I'm pretty negative in the near-term. I don't see a 2008/2009 redux but we'll see a hit (IMHO). It seems to clearly demonstrate how useless QE has been. It hasn't worked in decades for Japan. Europe has extremely low interest rates yet they seem to be planning to start it there. Why? The only defense that QE has is the cry that it would have been so much worse without it.


I have been having the same thoughts. Christmas retail sales were not good... Wage growth has been nonexistent for a really long time. Data I have seen shows that most of the US recovery was due to the oil boom.

We will also start seeing bigger impacts from the sequestration cuts. I happen to live near a large military base which may end up having a 50% troop reduction due to the sequestration budget cuts.
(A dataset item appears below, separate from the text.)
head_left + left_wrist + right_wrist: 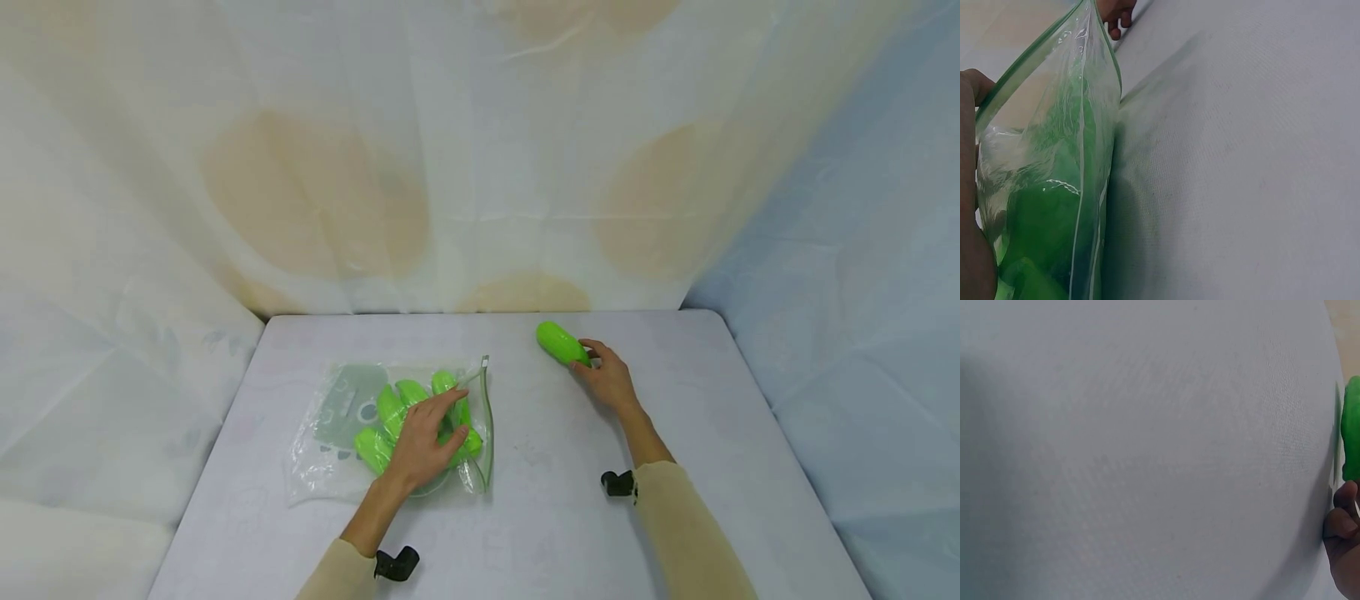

That will be devastating to the local economy.

My w-2 job is potentially more at risk than ever before, as once the military cuts come in, that could impact my employer's revenue by 20% or more. Fortunately due to years of saving and investing I am pretty well off. My taxable account (roughly 50% of investments) stock dividends can almost cover 50% of my living expenses. I'm currently building up my cash again. I've got about 4 months living expenses in cash. Need to get that back to one year living expenses in cash asap.

My investments are situated how I want them. When the inevitable price correction comes it won't matter as I will have no desire to reallocate out of anything I own. It'll be an opportunity to buy, provided I am not too concerned with w-2 job situation at the time... Knowing how I am, I will probably just hoard cash if w-2 situation is precarious.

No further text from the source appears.